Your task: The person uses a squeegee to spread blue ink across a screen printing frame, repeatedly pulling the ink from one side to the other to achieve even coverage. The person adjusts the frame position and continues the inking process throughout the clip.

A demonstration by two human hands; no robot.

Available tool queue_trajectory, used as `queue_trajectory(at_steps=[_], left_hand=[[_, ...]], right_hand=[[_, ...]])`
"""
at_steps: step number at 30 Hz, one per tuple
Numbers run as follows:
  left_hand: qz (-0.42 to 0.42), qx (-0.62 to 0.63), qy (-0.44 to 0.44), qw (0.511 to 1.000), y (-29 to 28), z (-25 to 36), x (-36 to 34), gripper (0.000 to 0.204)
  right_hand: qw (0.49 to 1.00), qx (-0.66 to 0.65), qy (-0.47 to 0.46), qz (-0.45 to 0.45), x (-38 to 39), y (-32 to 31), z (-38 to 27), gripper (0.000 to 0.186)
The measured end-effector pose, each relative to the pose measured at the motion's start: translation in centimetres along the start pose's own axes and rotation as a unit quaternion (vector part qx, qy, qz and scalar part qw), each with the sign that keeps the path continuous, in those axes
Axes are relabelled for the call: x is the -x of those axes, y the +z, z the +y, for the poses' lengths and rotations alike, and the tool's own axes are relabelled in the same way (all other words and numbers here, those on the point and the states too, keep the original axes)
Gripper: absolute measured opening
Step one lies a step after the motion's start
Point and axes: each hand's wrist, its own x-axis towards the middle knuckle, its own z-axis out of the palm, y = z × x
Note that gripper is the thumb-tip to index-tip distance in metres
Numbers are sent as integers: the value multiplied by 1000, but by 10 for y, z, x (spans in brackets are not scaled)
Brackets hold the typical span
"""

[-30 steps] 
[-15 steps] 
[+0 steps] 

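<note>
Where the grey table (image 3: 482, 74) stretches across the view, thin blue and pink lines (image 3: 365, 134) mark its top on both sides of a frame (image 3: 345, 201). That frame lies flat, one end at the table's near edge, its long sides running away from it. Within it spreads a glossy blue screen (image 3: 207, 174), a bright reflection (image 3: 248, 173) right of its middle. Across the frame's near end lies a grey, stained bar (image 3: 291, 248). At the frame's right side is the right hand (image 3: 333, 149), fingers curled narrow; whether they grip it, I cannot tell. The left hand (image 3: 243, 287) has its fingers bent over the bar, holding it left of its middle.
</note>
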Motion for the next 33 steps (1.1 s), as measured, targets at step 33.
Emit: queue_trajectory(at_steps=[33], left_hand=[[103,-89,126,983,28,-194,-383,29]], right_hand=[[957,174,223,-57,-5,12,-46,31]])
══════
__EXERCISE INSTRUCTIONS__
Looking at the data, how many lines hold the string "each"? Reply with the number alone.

__RESPONSE TO THIS EXERCISE__
2